▶ [Requirement]:
Below is a listing to write out in full, exactly as given, without its pictures.

▶ [Source material]:
########################################
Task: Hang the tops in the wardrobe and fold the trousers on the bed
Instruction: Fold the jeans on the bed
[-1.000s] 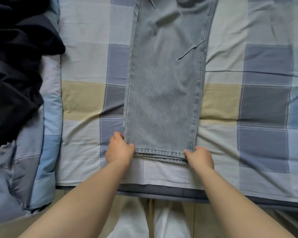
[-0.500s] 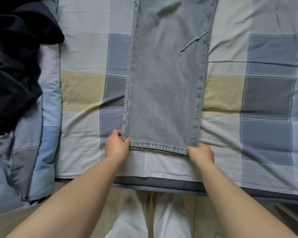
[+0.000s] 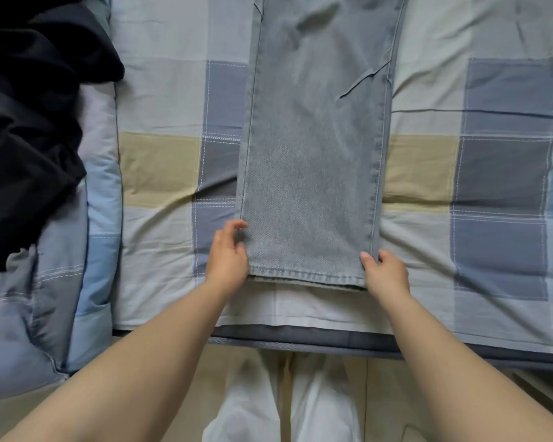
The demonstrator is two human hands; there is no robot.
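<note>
Soft, even daylight; no glare, no hard highlights. Shadows faint: thin dark line under hem of jeans (image 3: 310, 161), slight shading in creases of checked bed cover (image 3: 492, 173). Black garments (image 3: 26, 129) at left nearly featureless, folds lost in dark. Wide-angle bowing at frame borders, edge of bed (image 3: 300, 341) curved. Slight motion blur on fingers of left hand (image 3: 229, 255). Forearms at bottom soft, out of focus.
</note>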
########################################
▶ [Task solution]:
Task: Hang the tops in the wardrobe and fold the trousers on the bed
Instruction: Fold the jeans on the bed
[-1.000s] 
[-0.500s] 
[+0.000s] 
The demonstrator is two human hands; there is no robot.
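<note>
Soft, even daylight; no glare, no hard highlights. Shadows faint: thin dark line under hem of jeans (image 3: 310, 161), slight shading in creases of checked bed cover (image 3: 492, 173). Black garments (image 3: 26, 129) at left nearly featureless, folds lost in dark. Wide-angle bowing at frame borders, edge of bed (image 3: 300, 341) curved. Slight motion blur on fingers of left hand (image 3: 229, 255). Forearms at bottom soft, out of focus.
</note>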

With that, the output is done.